菊池(秀夫)想定は、当然ながら「あさくなのみね」のクナと狗奴が音通しているとの観点に基づくものです。当方も、仮に「魏書」東夷伝の記述が正しければ、邪馬台国を筑後川流域以北と想定している以上、「狗奴国」はその南のどこかにあったはずなのです。

ただし、漢音で読むとすれば、「コウド」呉音で読むとすれば「クヌ」になり、それに中古音、上古音までも踏み込む必要はありそうであり、単純に「クナコク」とも「クナコク」でないとも決めつけることはできないという意識を保留したままの試みでした。
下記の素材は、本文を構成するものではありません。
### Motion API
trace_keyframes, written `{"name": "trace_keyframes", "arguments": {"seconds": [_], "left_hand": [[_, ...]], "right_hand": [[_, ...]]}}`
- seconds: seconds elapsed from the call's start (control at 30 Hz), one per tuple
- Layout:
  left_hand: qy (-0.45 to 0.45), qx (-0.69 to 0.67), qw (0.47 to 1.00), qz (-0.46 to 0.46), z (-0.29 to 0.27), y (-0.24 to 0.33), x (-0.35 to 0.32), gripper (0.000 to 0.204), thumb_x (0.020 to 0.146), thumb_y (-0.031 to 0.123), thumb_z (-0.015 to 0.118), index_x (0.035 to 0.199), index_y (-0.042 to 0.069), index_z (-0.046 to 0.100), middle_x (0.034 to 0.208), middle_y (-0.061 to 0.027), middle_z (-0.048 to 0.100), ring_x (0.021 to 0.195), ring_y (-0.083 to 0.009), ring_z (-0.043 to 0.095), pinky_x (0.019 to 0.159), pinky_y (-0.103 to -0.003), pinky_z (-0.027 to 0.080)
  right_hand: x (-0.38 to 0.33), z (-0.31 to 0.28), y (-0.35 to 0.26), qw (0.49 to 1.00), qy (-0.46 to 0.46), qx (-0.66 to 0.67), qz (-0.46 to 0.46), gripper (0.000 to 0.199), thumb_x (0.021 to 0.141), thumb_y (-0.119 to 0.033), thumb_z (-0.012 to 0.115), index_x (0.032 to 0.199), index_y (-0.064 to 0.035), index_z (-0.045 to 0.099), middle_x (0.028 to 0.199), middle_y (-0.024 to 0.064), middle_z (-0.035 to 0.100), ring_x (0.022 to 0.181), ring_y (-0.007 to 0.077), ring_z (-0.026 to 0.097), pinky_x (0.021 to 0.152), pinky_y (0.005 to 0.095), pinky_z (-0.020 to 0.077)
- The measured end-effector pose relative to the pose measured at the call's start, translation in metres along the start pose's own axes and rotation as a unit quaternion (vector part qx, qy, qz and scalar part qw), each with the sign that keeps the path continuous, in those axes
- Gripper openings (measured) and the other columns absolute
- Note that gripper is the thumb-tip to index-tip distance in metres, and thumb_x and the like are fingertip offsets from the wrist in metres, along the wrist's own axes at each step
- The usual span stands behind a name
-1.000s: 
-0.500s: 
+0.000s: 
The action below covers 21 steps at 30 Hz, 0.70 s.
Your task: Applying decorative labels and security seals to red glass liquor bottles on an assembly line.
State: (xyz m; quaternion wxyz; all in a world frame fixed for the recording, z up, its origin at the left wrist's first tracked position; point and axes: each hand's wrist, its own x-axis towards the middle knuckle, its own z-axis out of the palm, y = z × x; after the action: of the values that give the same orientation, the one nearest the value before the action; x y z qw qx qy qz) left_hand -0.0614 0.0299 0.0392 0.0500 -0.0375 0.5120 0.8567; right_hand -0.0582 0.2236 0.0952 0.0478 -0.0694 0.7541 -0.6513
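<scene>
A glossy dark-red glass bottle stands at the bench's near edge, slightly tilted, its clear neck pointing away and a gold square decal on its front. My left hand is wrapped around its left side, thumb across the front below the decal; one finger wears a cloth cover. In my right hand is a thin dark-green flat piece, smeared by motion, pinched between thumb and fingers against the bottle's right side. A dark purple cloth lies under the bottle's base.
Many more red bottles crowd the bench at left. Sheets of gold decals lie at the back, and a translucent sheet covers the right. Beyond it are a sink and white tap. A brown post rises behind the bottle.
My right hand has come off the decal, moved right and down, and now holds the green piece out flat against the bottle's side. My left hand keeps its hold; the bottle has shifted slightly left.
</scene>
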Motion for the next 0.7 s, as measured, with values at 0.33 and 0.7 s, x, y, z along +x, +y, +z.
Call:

さらに言えば、当時の呉の太伯の裔とする倭人が漢字を知らなかったとか読めなかったなどとする考えは、 大和を国の中心とし倭人を国の外れの蛮族扱いする畿内説論者による考え方の延長上にあるもので、漢字を知っていたとすれば、当然にも自らと自らの周辺国家 の国名を記述して持ち込んでいる可能性も決して否定はできないのであり、多くの要素を考慮に入れ作業しなければ探索はできないことになります。それどころ か、むしろ、大陸の最も賢い人々の亡命地が列島であったと考えるべきなのです。

しかし、そのような事を頭に入れたものとしても、狗奴国=朝来山(アサクナ)説は面白い提起でした。

 そもそも、菊池秀夫氏の朝来山=狗奴国想定に対して、故)百嶋由一郎からは熊本県益城町をウマシキと読むべきとして→福岡県旧甘木市想定を温めていたのです。


朝倉、朝来を探して


 そこで、「朝倉」地名の拾い出し作業をすることにしました。


 鹿児島県鹿屋市輝北町諏訪原朝倉

 宮崎市内に朝倉寺あり

 熊本県益城町に朝来山在り

 大分県豊後大野市朝地町朝地朝倉

 大分県国東市安岐町朝来

 福岡県朝倉

 山口県山口市朝倉

 島根県鹿足郡吉賀町朝倉

 島根県益田市美都町朝倉

 島根県出雲市大津朝倉

 兵庫県養父市八鹿町朝倉

 兵庫県朝来

 広島県福山市内に朝倉神社在り

 愛媛県今治市朝倉 東予地方に旧朝倉村あり

 香川県木田郡三木町朝倉

 高知県高知市朝倉

 京都府京都市中京区朝倉

 奈良県桜井市朝倉

 和歌山県西牟婁郡上富田町朝来(アッソ)

 福井県福井市内に一乗谷朝倉氏遺跡在り

21 京都府舞鶴市朝来

22 福井県敦賀市に朝倉氏の金ヶ崎城が在った

23 愛知県知多市朝倉

24 岐阜県不破郡垂井町に朝倉公園在り

25 千葉県山武郡芝山町朝倉

26 群馬県前橋市朝倉

27 宮城県登米市米山町善王寺朝来

28 福島県喜多方市山都町朝倉

29 秋田県横手市朝倉


 沖縄、北海道は無視しても構わないと考えますが(実際ないようですが)、沖縄、奄美にも敗散により九州から移動した氏族(平氏、安徳、赤松…)がある可能性はあるのです。